Section 66 of the I.T.Act deals with “Hacking”, however the scope and meaning is much beyond than mere ‘illegal access’ as contemplated under the proposed cyber Crime Convention. It states that whoever with the intent to cause or knowing that he is likely to cause wrongful loss or damage to the public or person destroys or deletes or alters any information residing in a computer recourse or diminishes its value or utility or affects it injuriously by any means commits a hack. Therefore the pre requirement for ‘hacking’ under section 66 is not unauthorized access to a computer, whether intentional or not, but whether there has been firstly a destruction or deletion or alteration of any information residing in a computer recourse, secondly whether such activity has led to the diminution of value of the material contained inside or has effected the information injuriously and lastly whether such activity was done to accuse wrongful loss or damage to public or person. Thus the emphasis for committing hacking under the act is based on the effect on the information residing in the computer and any subsequent wrongful loss due to access rather than mere access to the computer itself. If someone only accesses a computer system without authorization, he cannot be charged under Section66 of the Act.

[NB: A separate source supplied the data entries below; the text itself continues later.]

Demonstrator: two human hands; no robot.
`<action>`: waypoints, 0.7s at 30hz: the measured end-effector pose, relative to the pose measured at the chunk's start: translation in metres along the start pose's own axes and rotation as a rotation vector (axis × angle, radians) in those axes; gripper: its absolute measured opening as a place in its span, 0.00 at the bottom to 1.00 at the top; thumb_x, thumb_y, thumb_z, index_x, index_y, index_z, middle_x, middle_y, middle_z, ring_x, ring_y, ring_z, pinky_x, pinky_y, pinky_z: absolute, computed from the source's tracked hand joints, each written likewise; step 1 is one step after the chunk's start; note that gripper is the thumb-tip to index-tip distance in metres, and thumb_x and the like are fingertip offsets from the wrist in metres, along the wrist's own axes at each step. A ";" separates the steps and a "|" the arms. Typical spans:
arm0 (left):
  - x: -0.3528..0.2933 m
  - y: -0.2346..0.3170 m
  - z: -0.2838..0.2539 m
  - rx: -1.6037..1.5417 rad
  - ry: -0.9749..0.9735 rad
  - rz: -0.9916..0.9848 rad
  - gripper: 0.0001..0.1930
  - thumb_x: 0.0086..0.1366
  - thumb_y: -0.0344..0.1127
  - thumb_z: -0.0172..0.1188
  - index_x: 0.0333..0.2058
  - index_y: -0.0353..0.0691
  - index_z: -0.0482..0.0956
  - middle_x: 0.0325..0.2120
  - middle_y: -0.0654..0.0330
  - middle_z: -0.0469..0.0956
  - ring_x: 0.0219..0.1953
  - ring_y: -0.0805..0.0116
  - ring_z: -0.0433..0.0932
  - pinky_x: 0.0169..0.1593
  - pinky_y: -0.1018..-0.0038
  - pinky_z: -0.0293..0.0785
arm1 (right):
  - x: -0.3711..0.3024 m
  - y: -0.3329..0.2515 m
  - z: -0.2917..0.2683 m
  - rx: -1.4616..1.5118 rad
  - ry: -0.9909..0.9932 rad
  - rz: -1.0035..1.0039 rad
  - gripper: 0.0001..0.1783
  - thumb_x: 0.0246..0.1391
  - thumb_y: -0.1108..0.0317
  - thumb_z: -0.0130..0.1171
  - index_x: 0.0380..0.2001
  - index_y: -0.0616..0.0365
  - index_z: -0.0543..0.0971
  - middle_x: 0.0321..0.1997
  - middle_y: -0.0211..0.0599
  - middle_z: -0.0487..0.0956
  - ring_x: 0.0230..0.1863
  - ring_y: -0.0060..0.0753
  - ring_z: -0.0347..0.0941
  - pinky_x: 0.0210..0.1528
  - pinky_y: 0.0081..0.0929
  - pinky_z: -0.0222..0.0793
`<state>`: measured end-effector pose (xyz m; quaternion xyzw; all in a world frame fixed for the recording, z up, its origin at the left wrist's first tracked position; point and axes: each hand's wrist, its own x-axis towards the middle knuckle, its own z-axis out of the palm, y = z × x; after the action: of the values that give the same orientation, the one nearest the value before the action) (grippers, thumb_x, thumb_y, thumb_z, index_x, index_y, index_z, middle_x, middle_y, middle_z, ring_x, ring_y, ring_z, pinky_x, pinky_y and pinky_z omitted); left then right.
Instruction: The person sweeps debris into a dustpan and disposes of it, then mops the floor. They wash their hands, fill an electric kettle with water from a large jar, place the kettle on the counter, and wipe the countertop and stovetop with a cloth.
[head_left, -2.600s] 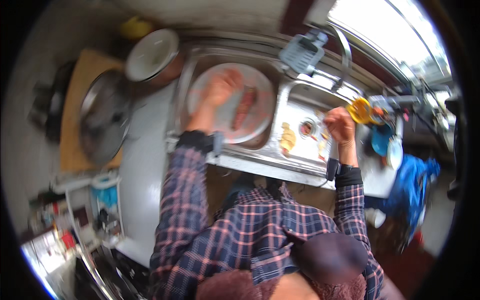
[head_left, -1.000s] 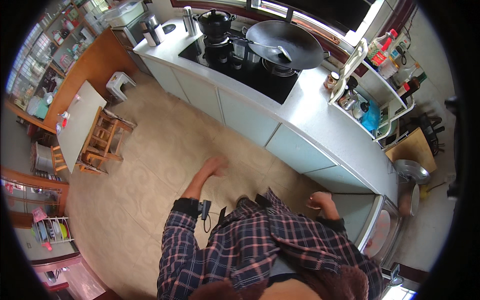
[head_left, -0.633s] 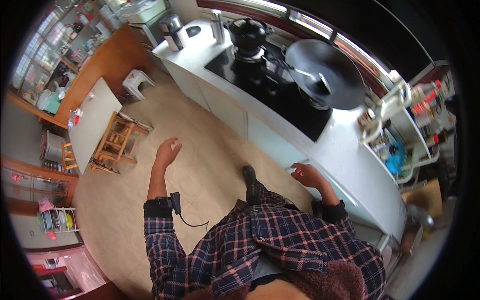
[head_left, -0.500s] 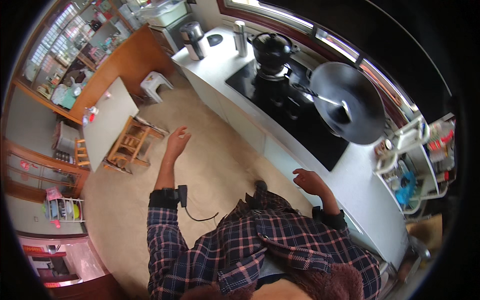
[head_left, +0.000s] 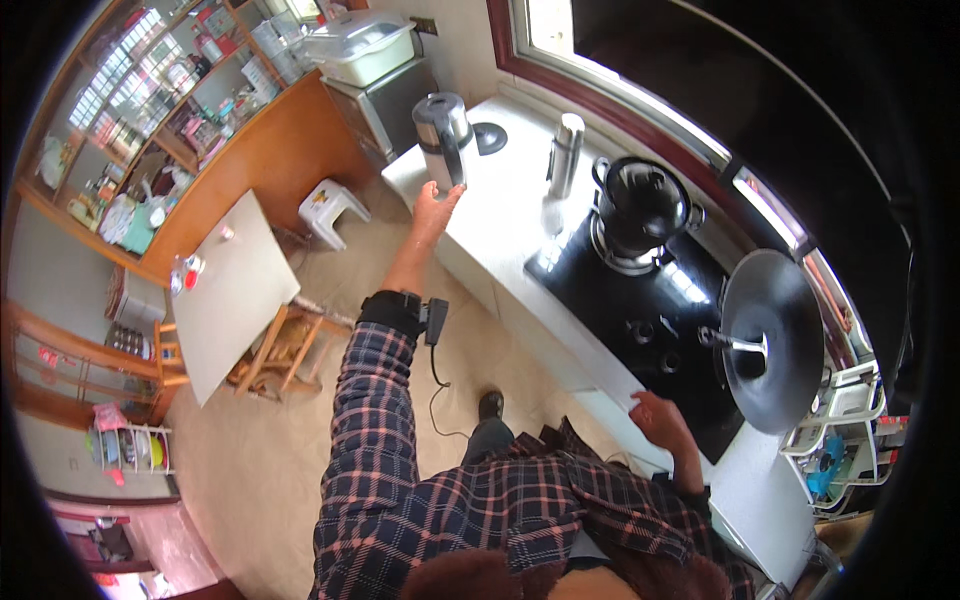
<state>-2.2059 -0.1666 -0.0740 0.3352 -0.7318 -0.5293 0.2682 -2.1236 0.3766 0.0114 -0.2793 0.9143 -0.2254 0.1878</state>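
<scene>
Two bare hands well apart, the left one up by a jug (head_left: 437,130)

Left hand (head_left: 432,212) is stretched forward, thumb and fingers parted, its tips at the lower end of the silver-and-white jug; whether they touch it I cannot tell; the jug stands upright just beyond that hand, on the pale worktop (head_left: 510,205), its black handle (head_left: 454,160) on the side nearer the thumb; past the jug, to the right of the same hand, lies a round black disc (head_left: 489,138); farther right of it stands a silver flask (head_left: 565,155), upright.

Right hand (head_left: 660,422) hangs by the near edge of the black hob (head_left: 600,290), fingers loosely bent, nothing visible in its grip; ahead of it, toward the far side of the hob, sits a lidded black pot (head_left: 642,205); to the right of this hand is a large dark wok (head_left: 785,300) with a spatula (head_left: 742,345) resting in it; farther right and nearer the wearer stands a white rack (head_left: 838,432); off to the left of the left hand, well below it, are a white stool (head_left: 325,207) and a pale table (head_left: 235,290) with a wooden chair (head_left: 290,350) at its edge.
</scene>
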 end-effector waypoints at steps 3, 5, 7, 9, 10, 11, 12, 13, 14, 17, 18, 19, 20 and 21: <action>0.047 0.007 0.043 -0.184 -0.095 -0.174 0.48 0.47 0.56 0.68 0.58 0.29 0.59 0.56 0.42 0.65 0.57 0.52 0.66 0.57 0.63 0.63 | -0.010 0.006 0.014 0.083 -0.031 0.170 0.15 0.50 0.67 0.56 0.42 0.59 0.76 0.20 0.45 0.76 0.23 0.33 0.74 0.28 0.28 0.69; 0.061 0.011 0.061 -0.423 -0.241 -0.348 0.44 0.46 0.52 0.70 0.57 0.35 0.63 0.55 0.49 0.66 0.57 0.50 0.65 0.55 0.47 0.62 | -0.028 0.009 0.027 0.103 -0.053 0.223 0.17 0.50 0.66 0.57 0.44 0.59 0.76 0.25 0.44 0.79 0.26 0.35 0.75 0.32 0.27 0.70; 0.066 0.017 0.072 -0.566 -0.263 -0.481 0.40 0.46 0.52 0.70 0.56 0.41 0.66 0.55 0.52 0.67 0.57 0.48 0.64 0.52 0.38 0.60 | -0.046 0.010 0.035 0.111 -0.076 0.402 0.19 0.49 0.65 0.57 0.45 0.60 0.75 0.31 0.46 0.81 0.33 0.39 0.78 0.37 0.28 0.72; 0.065 0.025 0.078 -0.678 -0.346 -0.579 0.39 0.46 0.53 0.70 0.55 0.44 0.67 0.54 0.54 0.67 0.56 0.49 0.64 0.53 0.36 0.58 | -0.053 0.008 0.039 0.043 -0.099 0.540 0.21 0.49 0.63 0.56 0.46 0.60 0.75 0.34 0.47 0.81 0.37 0.42 0.79 0.41 0.31 0.72; 0.063 0.029 0.079 -0.729 -0.379 -0.635 0.39 0.46 0.53 0.70 0.55 0.46 0.67 0.54 0.55 0.67 0.56 0.50 0.65 0.53 0.35 0.57 | -0.053 0.006 0.040 0.080 -0.104 0.449 0.21 0.49 0.63 0.56 0.46 0.60 0.75 0.34 0.47 0.81 0.37 0.42 0.79 0.41 0.31 0.72; 0.059 0.033 0.079 -0.778 -0.393 -0.700 0.38 0.46 0.54 0.70 0.54 0.47 0.68 0.53 0.55 0.68 0.55 0.51 0.65 0.53 0.34 0.56 | -0.051 0.005 0.037 0.081 -0.117 0.423 0.21 0.49 0.63 0.56 0.46 0.60 0.75 0.34 0.47 0.81 0.37 0.42 0.79 0.41 0.31 0.72; 0.053 0.037 0.079 -0.705 -0.396 -0.751 0.25 0.46 0.56 0.69 0.39 0.52 0.74 0.30 0.68 0.72 0.33 0.68 0.72 0.51 0.28 0.53 | -0.046 0.003 0.035 0.085 -0.095 0.376 0.21 0.49 0.63 0.56 0.46 0.60 0.75 0.34 0.47 0.81 0.37 0.42 0.79 0.41 0.32 0.72; 0.046 0.039 0.075 -0.658 -0.380 -0.732 0.24 0.47 0.57 0.69 0.37 0.52 0.74 0.27 0.70 0.71 0.29 0.71 0.71 0.50 0.28 0.53 | -0.038 0.002 0.031 0.078 -0.129 0.366 0.21 0.49 0.63 0.56 0.46 0.60 0.75 0.34 0.47 0.81 0.37 0.42 0.79 0.40 0.32 0.72; 0.039 0.042 0.071 -0.613 -0.377 -0.708 0.23 0.47 0.58 0.69 0.35 0.52 0.74 0.24 0.72 0.69 0.24 0.73 0.70 0.50 0.28 0.54 | -0.028 0.000 0.027 0.079 -0.128 0.323 0.20 0.49 0.63 0.56 0.46 0.60 0.75 0.34 0.48 0.81 0.36 0.42 0.79 0.40 0.32 0.72; 0.006 0.042 0.038 -0.603 -0.458 -0.620 0.24 0.47 0.60 0.66 0.32 0.47 0.75 0.24 0.68 0.70 0.28 0.68 0.71 0.39 0.39 0.68 | 0.019 -0.005 0.014 0.094 -0.163 0.190 0.19 0.49 0.64 0.56 0.44 0.61 0.75 0.32 0.48 0.80 0.35 0.41 0.78 0.38 0.31 0.72; -0.005 0.041 0.025 -0.599 -0.499 -0.596 0.22 0.48 0.59 0.66 0.29 0.47 0.75 0.21 0.69 0.70 0.26 0.69 0.71 0.34 0.46 0.73 | 0.039 -0.009 0.011 0.069 -0.201 0.216 0.18 0.49 0.64 0.56 0.44 0.61 0.75 0.31 0.48 0.80 0.34 0.40 0.78 0.37 0.31 0.72; -0.019 0.037 0.011 -0.554 -0.410 -0.536 0.21 0.48 0.58 0.66 0.26 0.47 0.74 0.19 0.69 0.71 0.23 0.71 0.70 0.24 0.61 0.73 | 0.068 -0.011 0.005 0.115 -0.167 0.045 0.16 0.50 0.65 0.56 0.42 0.61 0.76 0.30 0.47 0.80 0.32 0.38 0.78 0.36 0.28 0.72; -0.035 0.031 0.000 -0.573 -0.390 -0.425 0.20 0.47 0.57 0.67 0.25 0.47 0.74 0.20 0.68 0.72 0.22 0.75 0.70 0.20 0.71 0.70 | 0.101 -0.017 0.007 0.127 -0.122 -0.083 0.13 0.51 0.69 0.56 0.40 0.62 0.76 0.30 0.44 0.80 0.30 0.34 0.78 0.35 0.26 0.72; -0.050 0.024 -0.007 -0.579 -0.340 -0.351 0.19 0.47 0.55 0.68 0.25 0.47 0.75 0.19 0.68 0.71 0.21 0.77 0.68 0.19 0.76 0.65 | 0.136 -0.025 0.010 0.250 -0.117 -0.183 0.13 0.51 0.70 0.55 0.41 0.62 0.76 0.31 0.43 0.80 0.31 0.34 0.77 0.37 0.26 0.71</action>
<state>-2.1741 -0.1266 -0.0508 0.2732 -0.5174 -0.8001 0.1320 -2.2132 0.2740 -0.0133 -0.3483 0.8375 -0.3367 0.2526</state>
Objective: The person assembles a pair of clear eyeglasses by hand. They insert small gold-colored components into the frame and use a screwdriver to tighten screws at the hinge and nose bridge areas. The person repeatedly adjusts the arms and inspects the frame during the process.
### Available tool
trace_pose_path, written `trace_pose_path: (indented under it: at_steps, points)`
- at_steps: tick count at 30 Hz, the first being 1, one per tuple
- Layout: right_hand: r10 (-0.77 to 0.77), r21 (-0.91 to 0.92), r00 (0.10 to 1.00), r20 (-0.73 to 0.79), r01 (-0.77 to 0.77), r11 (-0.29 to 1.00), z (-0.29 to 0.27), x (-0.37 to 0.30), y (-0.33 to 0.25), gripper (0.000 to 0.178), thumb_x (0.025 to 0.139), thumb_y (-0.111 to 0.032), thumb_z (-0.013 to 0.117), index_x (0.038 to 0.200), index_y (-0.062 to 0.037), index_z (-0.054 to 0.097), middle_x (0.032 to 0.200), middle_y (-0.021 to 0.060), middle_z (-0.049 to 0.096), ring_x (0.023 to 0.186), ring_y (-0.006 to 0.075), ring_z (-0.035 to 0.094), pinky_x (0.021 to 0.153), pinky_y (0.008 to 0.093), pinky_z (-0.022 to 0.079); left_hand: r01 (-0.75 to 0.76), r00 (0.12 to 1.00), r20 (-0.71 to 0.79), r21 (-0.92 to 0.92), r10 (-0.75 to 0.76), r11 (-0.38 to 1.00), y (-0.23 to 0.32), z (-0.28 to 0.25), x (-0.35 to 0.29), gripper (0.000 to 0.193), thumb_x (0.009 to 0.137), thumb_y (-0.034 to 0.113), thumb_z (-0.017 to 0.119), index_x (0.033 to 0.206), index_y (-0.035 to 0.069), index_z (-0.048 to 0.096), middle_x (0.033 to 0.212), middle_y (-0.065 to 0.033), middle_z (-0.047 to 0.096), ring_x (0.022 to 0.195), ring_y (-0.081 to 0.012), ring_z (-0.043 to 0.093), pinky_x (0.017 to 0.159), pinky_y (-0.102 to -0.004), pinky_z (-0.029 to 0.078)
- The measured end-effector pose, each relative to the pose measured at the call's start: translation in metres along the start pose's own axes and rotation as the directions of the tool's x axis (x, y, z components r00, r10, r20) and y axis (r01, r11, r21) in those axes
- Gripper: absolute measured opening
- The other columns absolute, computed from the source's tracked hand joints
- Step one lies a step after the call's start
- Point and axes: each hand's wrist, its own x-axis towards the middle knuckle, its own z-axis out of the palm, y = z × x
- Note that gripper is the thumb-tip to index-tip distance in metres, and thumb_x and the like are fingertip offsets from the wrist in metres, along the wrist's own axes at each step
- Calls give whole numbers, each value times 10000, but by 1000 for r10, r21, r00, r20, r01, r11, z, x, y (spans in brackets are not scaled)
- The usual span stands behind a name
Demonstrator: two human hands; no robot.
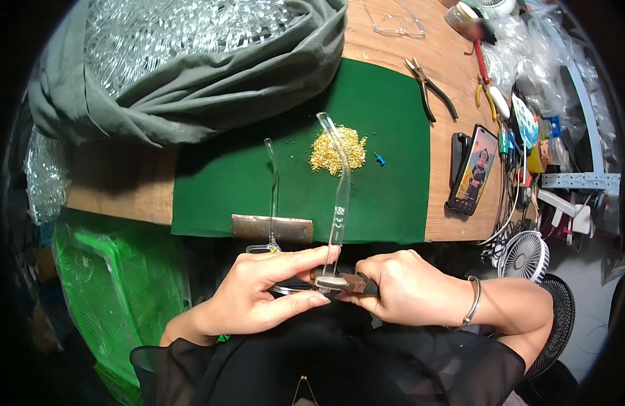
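My left hand (272,287) pinches a clear plastic eyeglass frame (339,210) near one hinge, below the table's front edge. Its two transparent temples point away from me over the green mat. My right hand (407,287), with a metal bangle at the wrist, grips pliers (353,283) whose jaws sit at the base of the right temple. Whether the jaws bite on the hinge is hard to make out. Beyond the temples lies a pile of tiny gold metal pieces (336,152), with a blue push pin (379,159) to its right.
A grey cloth bag (211,111) full of clear frames covers the far left. A rough metal bar (272,229) lies on the green mat's (393,210) front edge. Black-handled pliers (431,91), a phone (476,169) and a small fan (524,256) are right; a green crate (123,271) is lower left.
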Motion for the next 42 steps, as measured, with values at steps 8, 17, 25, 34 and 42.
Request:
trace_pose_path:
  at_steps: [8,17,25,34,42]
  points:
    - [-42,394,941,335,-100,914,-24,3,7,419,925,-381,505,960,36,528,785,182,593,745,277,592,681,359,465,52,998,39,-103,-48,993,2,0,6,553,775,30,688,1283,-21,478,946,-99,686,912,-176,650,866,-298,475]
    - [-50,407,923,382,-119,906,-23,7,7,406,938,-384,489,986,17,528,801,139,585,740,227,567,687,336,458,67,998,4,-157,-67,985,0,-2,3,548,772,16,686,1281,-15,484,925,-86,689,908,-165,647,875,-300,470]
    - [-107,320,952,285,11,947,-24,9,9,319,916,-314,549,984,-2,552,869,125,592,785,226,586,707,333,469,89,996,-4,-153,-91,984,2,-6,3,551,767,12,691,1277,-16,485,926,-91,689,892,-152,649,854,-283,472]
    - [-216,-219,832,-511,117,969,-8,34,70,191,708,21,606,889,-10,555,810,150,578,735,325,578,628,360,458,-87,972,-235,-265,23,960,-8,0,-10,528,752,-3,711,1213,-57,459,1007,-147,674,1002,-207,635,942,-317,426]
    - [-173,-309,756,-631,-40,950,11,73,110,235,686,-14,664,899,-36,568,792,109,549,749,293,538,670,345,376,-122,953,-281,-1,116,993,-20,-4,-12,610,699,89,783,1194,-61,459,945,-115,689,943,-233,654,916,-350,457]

Hacking acts as gateway to other criminal acts. The laws in force should act as a deterrent to such a behavior. It is a bit too presumptuous to assume that one law would take care of all and sundry criminal acts but we should have a law in force which should stand on its own footing and sends a clear message of intolerance towards activities to potential hackers/crackers.

 Lack of Adaptability

 The Information Technology Act is not just about triggering e-governance. To get the bureaucrats to move will require more and more computers. At present the penetration in India is just about four as compared to three hundred and sixty two per thousand in the United States. IT will need a serious change of attitude. Opinions from various segments of society confirm that our law enforcement agency is not ready to tackle the issues of cyber crime and digital discovery. The police in India are not well equipped to deal with the contingencies and kinetics of prevention and detection of cyber crimes. In the first cyber case in the State of Uttar Pradesh, the investigation officer of the rank of Deputy Superintendent of Police confessed that he had never used the Internet and now, for the purpose of proper investigation of cyber crimes he has gone to the net. This is not an uncommon situation .Victims in cyber stalking have been advised by the police to “turn off their computers” or change their phone numbers, rather than trailing the guilty. The problem is ignorance, merely because it is a cyber crime, las enforcement agencies do not give it the importance that it deserves. It is not their fault either; they merely mirror the attitude of the judiciary.

 The problem, of course, does not lie in the fact that so many diverse kinds of crimes can be committed using the internet but the fact that the existing criminal law is still equipped to deal with this up gradation in the methods and media of committing crimes. The present Indian Law of crime has no definition of computer crime which would be understandable considering computers were not even invented at that point of time. Criminal Act involving the use of computers should be looked at independently. The current wave of judicial thinking in play is a sort of ‘pigeon hole’ formulate where actions like hacking, unauthorized access are constantly equated to established criminal wrongs like mischief and criminal trespass as means of justification to convince courts that the end justifies the means or vice versa.

 Cyber wrongs if one can call them as such are to be judged in their own light. Moreover, the people involved should have a certain mental framework to change their way of thinking and should approach the new cyber crimes penetratingly and silently. If we are to learn anything from the way; it is that we should learn from their mistakes. Our privacy is at stake, the time has come for us to gear up to reality, cyber crimes have arrived and are here to stay.